(Data records)
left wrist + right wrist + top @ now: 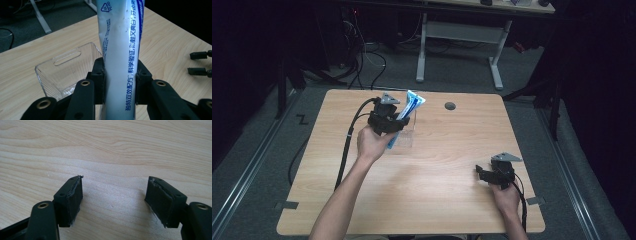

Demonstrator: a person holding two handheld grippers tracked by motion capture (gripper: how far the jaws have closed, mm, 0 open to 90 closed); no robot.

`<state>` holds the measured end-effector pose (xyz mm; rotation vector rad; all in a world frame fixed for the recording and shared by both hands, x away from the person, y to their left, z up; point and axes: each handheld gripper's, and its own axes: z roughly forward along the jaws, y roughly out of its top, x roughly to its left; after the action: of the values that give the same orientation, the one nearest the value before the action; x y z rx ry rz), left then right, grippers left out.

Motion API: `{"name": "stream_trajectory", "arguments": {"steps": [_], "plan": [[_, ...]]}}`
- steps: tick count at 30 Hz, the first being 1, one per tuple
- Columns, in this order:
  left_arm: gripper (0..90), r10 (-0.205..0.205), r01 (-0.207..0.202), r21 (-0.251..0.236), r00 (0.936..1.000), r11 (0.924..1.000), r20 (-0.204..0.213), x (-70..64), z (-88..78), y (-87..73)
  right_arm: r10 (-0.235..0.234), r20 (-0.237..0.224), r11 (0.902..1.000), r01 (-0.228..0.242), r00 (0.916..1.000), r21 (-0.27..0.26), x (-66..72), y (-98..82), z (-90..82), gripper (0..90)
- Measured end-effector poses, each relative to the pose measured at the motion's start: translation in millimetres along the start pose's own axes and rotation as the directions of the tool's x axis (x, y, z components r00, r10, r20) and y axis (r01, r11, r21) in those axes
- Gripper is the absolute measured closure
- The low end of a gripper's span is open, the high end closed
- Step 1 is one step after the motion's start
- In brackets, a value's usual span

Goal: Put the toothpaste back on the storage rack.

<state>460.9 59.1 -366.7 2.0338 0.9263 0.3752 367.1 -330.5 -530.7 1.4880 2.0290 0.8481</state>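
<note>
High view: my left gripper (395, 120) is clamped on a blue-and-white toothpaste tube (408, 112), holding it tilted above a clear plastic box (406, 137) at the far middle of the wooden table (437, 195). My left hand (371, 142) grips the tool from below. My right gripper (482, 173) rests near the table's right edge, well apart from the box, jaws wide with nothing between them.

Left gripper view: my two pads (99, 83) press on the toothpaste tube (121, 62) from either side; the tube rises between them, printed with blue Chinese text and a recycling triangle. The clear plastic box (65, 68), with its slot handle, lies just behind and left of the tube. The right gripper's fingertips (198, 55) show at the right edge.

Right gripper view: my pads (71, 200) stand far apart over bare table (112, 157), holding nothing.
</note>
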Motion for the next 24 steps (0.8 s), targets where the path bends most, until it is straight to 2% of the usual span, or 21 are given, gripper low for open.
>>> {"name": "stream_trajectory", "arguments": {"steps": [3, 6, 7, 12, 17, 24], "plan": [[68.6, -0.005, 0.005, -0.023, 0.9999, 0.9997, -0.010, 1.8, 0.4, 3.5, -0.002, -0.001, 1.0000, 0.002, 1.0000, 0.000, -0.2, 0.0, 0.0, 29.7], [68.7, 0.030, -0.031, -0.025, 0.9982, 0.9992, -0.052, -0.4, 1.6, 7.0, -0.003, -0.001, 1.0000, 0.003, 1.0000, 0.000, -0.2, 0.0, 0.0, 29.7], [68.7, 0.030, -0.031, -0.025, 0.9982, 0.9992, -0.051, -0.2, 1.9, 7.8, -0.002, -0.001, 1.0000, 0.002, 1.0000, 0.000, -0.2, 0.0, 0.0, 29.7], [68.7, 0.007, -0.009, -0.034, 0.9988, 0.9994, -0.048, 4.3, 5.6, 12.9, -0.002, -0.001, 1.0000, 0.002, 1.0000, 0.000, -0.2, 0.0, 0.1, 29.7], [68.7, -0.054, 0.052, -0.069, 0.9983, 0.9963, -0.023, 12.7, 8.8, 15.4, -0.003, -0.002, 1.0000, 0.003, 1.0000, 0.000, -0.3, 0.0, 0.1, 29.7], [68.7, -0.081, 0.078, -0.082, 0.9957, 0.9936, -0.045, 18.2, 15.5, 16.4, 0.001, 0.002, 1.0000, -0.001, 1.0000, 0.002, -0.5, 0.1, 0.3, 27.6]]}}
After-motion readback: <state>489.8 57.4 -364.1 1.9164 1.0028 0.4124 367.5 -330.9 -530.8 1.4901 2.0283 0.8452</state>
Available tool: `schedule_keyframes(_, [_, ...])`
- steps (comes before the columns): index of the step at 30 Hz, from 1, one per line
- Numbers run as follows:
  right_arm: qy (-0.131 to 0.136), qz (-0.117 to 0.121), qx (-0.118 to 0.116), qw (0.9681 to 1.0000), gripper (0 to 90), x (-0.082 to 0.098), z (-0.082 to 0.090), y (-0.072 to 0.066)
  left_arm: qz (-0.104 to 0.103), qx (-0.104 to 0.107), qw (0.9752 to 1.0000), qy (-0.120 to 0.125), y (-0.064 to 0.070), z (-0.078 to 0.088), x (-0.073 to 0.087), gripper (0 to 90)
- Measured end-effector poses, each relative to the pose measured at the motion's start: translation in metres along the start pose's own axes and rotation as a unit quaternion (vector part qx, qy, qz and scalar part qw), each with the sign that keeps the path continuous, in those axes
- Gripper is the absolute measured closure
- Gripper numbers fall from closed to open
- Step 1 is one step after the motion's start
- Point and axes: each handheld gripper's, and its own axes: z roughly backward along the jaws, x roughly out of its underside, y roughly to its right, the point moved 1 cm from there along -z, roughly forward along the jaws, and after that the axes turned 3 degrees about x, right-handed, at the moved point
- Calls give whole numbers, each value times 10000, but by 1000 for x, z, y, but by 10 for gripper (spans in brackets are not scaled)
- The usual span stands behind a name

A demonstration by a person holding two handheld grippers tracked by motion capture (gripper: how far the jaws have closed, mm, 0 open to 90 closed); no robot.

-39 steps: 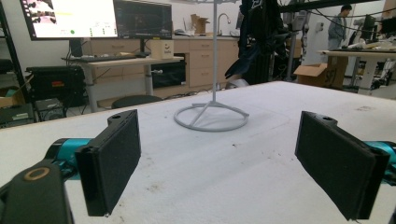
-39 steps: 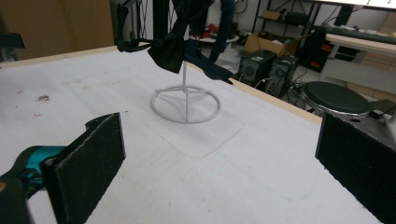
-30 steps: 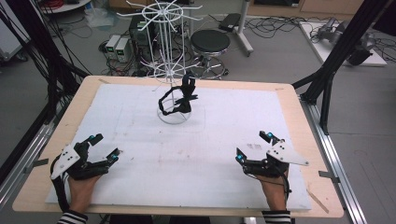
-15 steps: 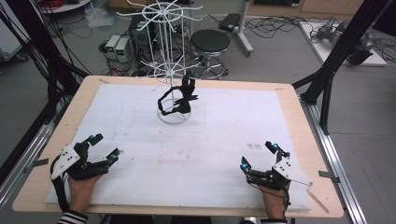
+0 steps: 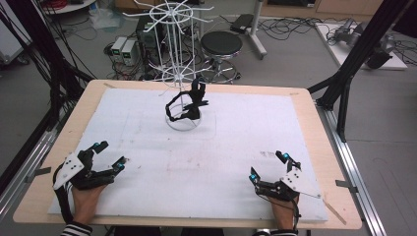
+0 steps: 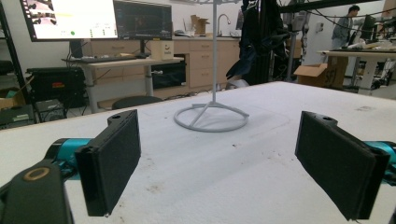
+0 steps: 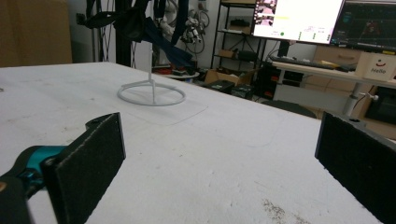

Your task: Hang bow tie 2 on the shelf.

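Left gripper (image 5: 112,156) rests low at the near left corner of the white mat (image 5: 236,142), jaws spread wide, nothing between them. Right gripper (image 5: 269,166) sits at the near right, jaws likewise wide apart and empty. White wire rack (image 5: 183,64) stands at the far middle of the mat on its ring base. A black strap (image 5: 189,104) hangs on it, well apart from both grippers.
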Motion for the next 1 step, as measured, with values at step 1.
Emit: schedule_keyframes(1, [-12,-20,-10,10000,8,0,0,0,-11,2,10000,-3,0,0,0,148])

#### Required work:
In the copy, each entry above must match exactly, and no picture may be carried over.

#### Answer for this exercise:
left wrist + right wrist + top @ now: 

Demonstrator: a person holding two handheld grippers tracked by motion capture (gripper: how far the jaws have closed, mm, 0 open to 90 closed); no robot.

`<state>` holds the measured end-effector pose (xyz mm; rotation vector rad; all in a world frame fixed for the recording and shared by both hands, x away from the person, y to their left, z up; point and axes: each handheld gripper's, and its own axes: z roughly forward along the jaws, y roughly out of its top, x roughly to its left; after the action: of the values that give the same orientation, the one nearest the value before the action; x y z rx ry rz), left then right, grippers left out.

Motion API: `{"name": "stream_trajectory", "arguments": {"steps": [_], "plan": [[_, ...]]}}`
- steps: tick count at 30 Hz, the first being 1, one per tuple
- Columns, in this order:
  left_arm: gripper (0..90), r10 (-0.205..0.205), r01 (-0.207..0.202), r21 (-0.251..0.236), r00 (0.936..1.000), r11 (0.924..1.000), r20 (-0.204..0.213), x (-70..64), z (-88..78), y (-87..73)
  right_arm: r10 (-0.235..0.234), r20 (-0.237..0.224), r11 (0.902..1.000), r01 (-0.228..0.242), r00 (0.916..1.000), r21 (-0.27..0.26), x (-66..72), y (-98..82), z (-90..82), gripper (0..90)
- Measured end-effector poses, each relative to the pose measured at the motion's start: translation in millimetres along the start pose's own axes and rotation as the directions of the tool's x axis (x, y, z components r00, r10, r20) and y axis (r01, r11, r21) in those axes
- Gripper is the absolute measured closure
- The low end of a gripper's span is open, the high end closed
- Step 1 is one step after the motion's start
- In brackets, a value's usual span

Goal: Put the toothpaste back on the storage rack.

<state>460.9 59.1 -366.7 2.0338 0.9263 0.3752 367.1 -330.5 -530.7 1.4880 2.0290 0.8481</state>
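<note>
High view: my left gripper (395, 120) is clamped on a blue-and-white toothpaste tube (408, 112), holding it tilted above a clear plastic box (406, 137) at the far middle of the wooden table (437, 195). My left hand (371, 142) grips the tool from below. My right gripper (482, 173) rests near the table's right edge, well apart from the box, jaws wide with nothing between them.

Left gripper view: my two pads (99, 83) press on the toothpaste tube (121, 62) from either side; the tube rises between them, printed with blue Chinese text and a recycling triangle. The clear plastic box (65, 68), with its slot handle, lies just behind and left of the tube. The right gripper's fingertips (198, 55) show at the right edge.

Right gripper view: my pads (71, 200) stand far apart over bare table (112, 157), holding nothing.
</note>
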Motion for the next 24 steps (0.8 s), targets where the path bends most, until it is straight to 2% of the usual span, or 21 are given, gripper low for open.
>>> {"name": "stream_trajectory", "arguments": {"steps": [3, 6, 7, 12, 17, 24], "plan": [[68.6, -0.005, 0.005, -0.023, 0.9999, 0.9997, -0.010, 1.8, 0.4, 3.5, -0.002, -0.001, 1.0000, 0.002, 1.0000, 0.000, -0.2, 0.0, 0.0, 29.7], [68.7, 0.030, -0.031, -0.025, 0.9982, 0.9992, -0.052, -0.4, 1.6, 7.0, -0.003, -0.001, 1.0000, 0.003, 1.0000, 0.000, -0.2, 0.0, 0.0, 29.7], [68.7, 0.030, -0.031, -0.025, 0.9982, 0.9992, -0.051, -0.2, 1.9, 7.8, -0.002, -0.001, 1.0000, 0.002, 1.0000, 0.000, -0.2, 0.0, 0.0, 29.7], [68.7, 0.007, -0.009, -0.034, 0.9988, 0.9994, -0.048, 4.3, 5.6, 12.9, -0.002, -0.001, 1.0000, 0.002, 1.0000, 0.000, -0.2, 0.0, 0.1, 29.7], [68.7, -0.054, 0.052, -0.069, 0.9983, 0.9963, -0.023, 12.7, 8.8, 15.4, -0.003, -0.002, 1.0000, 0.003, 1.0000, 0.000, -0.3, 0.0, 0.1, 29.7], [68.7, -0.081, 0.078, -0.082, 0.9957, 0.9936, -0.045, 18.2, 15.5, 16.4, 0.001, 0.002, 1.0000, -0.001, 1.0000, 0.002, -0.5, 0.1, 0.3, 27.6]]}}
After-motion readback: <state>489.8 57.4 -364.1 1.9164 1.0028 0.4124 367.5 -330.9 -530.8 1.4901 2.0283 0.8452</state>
Available tool: `schedule_keyframes(_, [_, ...])`
- steps (comes before the columns): index of the step at 30 Hz, from 1, one per line
- Numbers run as follows:
  right_arm: qy (-0.131 to 0.136), qz (-0.117 to 0.121), qx (-0.118 to 0.116), qw (0.9681 to 1.0000), gripper (0 to 90), x (-0.082 to 0.098), z (-0.082 to 0.090), y (-0.072 to 0.066)
  left_arm: qz (-0.104 to 0.103), qx (-0.104 to 0.107), qw (0.9752 to 1.0000), qy (-0.120 to 0.125), y (-0.064 to 0.070), z (-0.078 to 0.088), x (-0.073 to 0.087), gripper (0 to 90)
- Measured end-effector poses, each relative to the pose measured at the motion's start: translation in metres along the start pose's own axes and rotation as a unit quaternion (vector part qx, qy, qz and scalar part qw), each with the sign that keeps the path continuous, in those axes
- Gripper is the absolute measured closure
- Gripper numbers fall from closed to open
- Step 1 is one step after the motion's start
- Point and axes: each handheld gripper's, and its own axes: z roughly backward along the jaws, x roughly out of its underside, y roughly to its right, the point moved 1 cm from there along -z, roughly forward along the jaws, and after that the axes turned 3 degrees about x, right-handed, at the moved point
- Calls give whole numbers, each value times 10000, but by 1000 for x, z, y, but by 10 for gripper (spans in brackets are not scaled)
- The usual span stands behind a name

A demonstration by a person holding two handheld grippers tracked by motion capture (gripper: how far the jaws have closed, mm, 0 open to 90 closed); no robot.

-39 steps: 
-39 steps: 
-30 steps: 
-15 steps: 
+0 steps: 
+0 steps: 
+0 steps: 

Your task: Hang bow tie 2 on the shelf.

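Left gripper (image 5: 112,156) rests low at the near left corner of the white mat (image 5: 236,142), jaws spread wide, nothing between them. Right gripper (image 5: 269,166) sits at the near right, jaws likewise wide apart and empty. White wire rack (image 5: 183,64) stands at the far middle of the mat on its ring base. A black strap (image 5: 189,104) hangs on it, well apart from both grippers.
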Motion for the next 1 step, as measured, with values at step 1.
Emit: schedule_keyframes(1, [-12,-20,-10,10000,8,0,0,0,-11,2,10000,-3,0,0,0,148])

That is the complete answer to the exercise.